* [REQUIRED WORK]: Pick out each line below containing "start".

--- THE DATA ---

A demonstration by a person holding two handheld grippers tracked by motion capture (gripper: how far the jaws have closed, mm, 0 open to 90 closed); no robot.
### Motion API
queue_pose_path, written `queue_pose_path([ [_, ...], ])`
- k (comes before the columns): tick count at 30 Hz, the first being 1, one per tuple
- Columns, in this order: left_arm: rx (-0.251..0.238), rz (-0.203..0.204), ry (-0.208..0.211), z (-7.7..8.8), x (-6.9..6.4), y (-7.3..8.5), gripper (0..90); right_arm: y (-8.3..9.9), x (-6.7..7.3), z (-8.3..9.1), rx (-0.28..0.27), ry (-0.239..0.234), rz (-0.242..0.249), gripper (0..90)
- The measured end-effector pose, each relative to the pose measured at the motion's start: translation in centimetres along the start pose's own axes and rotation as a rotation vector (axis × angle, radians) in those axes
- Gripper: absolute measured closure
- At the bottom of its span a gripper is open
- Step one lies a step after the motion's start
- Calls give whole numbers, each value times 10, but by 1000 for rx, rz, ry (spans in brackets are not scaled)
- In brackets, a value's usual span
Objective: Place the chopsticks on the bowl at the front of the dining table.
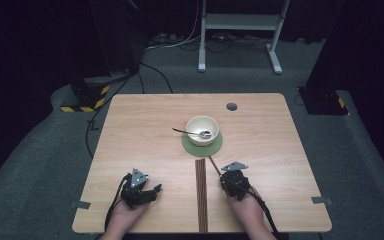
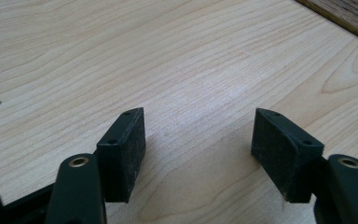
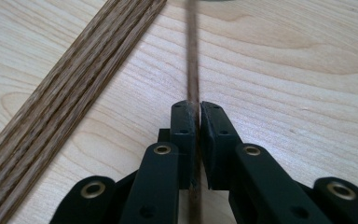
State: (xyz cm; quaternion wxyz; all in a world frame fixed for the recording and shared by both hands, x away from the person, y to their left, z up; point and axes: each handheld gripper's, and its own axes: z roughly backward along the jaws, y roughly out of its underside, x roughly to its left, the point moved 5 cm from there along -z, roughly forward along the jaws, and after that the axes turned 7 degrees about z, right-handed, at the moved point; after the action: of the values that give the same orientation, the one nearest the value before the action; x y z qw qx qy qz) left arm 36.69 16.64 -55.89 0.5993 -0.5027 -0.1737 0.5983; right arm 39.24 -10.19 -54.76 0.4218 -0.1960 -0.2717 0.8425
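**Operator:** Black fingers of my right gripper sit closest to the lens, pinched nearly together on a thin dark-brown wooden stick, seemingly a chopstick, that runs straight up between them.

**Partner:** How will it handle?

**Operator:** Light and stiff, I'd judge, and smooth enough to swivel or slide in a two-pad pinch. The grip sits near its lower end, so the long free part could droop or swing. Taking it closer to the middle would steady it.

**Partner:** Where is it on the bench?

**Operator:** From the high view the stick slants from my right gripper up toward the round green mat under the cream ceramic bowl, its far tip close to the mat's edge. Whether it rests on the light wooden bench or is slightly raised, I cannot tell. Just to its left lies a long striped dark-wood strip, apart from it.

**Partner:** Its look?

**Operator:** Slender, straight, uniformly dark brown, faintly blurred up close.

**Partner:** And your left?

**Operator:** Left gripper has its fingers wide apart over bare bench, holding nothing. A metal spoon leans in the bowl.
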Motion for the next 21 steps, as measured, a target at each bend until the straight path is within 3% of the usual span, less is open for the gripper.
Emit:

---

* [RESPONSE]:
- The measured end-effector pose, each relative to the pose measured at the motion's start: translation in centimetres along the start pose's own axes and rotation as a rotation vector (axis × angle, radians) in those axes
- Step one lies a step after the motion's start

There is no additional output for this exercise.